To do: Of the lines below, copy those that hold the word "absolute".

Data for processing:
━━━
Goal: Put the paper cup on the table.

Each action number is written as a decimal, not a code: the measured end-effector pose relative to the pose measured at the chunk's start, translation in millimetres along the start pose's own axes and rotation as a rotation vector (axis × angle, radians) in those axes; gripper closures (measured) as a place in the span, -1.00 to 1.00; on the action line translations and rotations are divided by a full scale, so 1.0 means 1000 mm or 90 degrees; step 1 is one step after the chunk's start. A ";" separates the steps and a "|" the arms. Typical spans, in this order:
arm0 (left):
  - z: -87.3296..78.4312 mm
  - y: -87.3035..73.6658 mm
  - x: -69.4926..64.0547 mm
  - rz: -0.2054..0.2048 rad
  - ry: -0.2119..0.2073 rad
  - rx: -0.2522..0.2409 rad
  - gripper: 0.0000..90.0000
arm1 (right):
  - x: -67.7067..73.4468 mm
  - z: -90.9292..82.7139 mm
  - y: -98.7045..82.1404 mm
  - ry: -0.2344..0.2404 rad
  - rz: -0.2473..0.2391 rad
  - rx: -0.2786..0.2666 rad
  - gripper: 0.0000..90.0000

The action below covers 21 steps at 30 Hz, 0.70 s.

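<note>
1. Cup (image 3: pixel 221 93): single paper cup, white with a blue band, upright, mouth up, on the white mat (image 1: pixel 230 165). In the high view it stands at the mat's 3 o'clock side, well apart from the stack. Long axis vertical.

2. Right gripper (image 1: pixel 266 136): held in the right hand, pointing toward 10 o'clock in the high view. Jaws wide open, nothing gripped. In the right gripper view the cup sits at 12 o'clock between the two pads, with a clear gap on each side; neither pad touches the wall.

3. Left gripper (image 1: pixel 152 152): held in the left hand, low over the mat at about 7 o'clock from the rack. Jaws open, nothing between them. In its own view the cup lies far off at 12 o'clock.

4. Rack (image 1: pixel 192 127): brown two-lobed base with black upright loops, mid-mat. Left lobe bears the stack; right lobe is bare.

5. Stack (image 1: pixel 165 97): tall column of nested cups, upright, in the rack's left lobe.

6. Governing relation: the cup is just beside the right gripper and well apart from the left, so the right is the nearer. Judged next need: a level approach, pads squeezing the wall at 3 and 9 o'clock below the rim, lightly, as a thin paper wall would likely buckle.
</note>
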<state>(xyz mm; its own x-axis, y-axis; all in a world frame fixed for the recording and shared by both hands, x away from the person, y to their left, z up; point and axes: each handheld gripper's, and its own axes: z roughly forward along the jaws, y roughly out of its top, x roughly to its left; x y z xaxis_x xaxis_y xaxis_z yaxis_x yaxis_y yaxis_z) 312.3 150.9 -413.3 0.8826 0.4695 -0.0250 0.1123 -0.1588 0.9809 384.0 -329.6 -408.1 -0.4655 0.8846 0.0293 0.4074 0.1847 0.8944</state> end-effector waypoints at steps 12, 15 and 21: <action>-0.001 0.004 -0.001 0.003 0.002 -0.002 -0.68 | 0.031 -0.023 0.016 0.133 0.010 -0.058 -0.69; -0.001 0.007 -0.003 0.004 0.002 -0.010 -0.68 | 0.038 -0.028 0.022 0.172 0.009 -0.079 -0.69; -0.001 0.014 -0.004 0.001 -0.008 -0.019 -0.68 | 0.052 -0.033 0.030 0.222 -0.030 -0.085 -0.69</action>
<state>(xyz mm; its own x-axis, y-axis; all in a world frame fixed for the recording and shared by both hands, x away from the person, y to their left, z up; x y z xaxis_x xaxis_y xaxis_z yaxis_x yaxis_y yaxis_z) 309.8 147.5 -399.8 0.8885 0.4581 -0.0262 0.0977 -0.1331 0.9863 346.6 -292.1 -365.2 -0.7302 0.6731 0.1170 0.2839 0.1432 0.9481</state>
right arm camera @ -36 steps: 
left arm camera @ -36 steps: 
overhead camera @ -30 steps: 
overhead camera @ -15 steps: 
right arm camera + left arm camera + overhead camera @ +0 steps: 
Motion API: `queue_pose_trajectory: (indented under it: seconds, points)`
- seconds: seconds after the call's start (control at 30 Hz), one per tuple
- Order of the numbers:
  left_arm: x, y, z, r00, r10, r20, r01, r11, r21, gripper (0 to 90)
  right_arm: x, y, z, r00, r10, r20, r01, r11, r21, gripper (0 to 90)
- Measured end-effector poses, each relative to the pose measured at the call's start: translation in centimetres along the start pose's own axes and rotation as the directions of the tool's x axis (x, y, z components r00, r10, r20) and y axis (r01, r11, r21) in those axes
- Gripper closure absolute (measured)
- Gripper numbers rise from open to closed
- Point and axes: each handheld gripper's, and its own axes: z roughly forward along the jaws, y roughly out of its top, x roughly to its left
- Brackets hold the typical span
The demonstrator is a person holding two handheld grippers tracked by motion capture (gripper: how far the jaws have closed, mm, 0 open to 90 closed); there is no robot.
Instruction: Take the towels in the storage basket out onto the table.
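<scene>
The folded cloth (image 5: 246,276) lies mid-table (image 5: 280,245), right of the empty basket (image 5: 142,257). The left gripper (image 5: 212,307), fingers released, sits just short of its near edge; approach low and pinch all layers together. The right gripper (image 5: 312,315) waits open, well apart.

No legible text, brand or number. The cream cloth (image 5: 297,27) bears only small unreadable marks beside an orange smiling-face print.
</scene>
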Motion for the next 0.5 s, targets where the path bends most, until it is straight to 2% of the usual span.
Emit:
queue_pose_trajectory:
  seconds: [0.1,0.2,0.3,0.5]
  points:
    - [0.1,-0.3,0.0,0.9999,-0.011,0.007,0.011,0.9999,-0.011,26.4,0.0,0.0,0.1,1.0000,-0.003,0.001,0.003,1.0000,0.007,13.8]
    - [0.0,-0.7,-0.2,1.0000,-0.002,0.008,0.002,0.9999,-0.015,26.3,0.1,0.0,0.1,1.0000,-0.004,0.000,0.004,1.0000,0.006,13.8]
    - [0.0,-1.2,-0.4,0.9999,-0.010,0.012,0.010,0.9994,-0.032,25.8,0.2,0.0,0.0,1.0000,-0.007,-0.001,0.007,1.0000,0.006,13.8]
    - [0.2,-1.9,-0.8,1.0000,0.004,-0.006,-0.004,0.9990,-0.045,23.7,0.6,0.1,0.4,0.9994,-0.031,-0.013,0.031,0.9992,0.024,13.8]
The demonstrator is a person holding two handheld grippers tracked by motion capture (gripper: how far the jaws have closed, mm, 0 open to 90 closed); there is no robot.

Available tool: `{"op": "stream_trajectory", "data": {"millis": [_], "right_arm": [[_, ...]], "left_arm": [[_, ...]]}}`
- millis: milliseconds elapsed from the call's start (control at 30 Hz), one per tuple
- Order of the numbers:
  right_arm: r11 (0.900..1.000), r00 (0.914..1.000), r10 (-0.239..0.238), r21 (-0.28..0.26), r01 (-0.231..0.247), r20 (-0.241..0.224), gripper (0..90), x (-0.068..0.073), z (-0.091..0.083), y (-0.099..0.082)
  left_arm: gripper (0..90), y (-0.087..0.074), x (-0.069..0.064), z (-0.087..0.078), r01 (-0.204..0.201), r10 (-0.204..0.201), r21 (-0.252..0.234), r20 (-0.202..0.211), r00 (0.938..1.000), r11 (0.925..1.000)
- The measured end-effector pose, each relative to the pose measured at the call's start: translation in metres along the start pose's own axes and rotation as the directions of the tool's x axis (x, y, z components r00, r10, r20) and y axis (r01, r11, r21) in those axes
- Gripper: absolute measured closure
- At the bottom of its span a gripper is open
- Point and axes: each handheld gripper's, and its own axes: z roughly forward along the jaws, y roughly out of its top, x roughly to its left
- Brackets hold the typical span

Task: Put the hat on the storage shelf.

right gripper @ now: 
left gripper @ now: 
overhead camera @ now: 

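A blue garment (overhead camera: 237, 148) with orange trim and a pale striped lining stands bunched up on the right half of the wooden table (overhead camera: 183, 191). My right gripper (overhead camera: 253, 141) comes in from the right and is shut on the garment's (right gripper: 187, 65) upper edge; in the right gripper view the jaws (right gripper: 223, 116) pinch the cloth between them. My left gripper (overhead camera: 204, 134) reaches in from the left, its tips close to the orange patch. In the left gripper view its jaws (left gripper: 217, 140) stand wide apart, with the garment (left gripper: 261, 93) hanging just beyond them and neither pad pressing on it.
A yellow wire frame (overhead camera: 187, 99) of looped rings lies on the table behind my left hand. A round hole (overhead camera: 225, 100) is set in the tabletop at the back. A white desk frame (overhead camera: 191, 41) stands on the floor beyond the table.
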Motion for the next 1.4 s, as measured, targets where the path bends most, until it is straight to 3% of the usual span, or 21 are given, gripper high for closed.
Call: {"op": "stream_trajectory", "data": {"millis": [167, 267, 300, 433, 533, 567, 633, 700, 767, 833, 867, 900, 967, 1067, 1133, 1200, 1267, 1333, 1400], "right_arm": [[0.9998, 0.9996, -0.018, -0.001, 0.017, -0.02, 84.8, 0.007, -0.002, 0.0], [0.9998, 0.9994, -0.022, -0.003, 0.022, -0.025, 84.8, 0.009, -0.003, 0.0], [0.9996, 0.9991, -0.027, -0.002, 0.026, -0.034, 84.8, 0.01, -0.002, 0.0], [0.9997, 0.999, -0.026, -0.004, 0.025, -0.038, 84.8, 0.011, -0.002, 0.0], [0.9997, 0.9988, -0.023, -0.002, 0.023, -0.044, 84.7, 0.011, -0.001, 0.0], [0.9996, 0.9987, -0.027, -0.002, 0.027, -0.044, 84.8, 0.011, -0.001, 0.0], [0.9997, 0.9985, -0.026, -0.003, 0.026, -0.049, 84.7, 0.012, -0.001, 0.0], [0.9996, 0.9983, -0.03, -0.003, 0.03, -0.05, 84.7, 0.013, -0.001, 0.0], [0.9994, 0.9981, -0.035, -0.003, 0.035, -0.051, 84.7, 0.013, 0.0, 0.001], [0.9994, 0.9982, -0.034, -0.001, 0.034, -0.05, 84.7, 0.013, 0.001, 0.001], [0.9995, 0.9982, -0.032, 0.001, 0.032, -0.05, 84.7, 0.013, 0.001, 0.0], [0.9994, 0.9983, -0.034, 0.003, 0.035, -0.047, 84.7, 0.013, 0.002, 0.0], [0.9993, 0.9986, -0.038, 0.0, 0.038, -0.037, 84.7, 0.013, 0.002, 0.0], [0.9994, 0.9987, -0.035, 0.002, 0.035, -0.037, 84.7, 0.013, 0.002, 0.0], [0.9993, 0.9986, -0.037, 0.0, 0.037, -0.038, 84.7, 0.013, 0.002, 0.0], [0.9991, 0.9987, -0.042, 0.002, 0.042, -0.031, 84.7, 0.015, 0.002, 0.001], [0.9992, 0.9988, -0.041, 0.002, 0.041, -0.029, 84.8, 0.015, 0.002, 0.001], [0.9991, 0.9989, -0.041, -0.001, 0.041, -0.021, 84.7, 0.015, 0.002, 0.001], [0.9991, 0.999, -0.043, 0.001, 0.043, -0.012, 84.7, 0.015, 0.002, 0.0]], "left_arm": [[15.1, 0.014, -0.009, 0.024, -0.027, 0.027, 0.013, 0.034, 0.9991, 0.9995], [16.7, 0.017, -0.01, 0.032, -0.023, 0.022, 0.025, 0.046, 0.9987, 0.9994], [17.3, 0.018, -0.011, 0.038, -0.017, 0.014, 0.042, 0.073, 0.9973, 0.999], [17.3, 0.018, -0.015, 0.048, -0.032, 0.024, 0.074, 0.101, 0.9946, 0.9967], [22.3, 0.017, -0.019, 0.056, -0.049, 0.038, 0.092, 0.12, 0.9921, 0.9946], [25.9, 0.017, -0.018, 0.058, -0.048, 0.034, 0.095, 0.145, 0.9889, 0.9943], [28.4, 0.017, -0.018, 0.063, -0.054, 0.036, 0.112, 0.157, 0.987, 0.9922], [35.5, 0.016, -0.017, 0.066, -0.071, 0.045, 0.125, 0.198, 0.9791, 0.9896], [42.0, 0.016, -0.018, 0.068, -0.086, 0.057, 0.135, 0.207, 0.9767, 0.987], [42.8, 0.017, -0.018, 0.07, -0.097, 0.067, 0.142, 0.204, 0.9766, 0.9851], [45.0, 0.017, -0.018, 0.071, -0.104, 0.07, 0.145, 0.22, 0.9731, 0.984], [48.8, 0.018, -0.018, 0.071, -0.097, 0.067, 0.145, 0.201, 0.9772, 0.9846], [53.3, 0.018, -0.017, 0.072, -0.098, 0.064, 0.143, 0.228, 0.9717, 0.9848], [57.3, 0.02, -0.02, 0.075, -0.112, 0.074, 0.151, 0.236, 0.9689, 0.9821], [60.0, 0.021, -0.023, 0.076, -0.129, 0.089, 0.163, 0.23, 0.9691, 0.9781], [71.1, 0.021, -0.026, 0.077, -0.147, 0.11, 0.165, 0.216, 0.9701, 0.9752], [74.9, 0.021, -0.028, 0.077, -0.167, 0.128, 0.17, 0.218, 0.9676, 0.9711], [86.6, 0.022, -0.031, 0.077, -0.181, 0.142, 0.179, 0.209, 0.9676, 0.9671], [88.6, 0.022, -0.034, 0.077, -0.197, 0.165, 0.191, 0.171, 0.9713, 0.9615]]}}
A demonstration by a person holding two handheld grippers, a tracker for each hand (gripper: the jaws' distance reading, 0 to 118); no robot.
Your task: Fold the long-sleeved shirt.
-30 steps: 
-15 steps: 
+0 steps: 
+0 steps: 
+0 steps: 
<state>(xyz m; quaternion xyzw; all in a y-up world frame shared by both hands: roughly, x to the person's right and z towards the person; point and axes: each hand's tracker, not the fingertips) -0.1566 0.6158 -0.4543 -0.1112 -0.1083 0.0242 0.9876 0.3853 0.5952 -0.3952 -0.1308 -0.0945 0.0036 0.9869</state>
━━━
Your solution:
- Gripper closure absolute (measured)
- Gripper: absolute measured closure

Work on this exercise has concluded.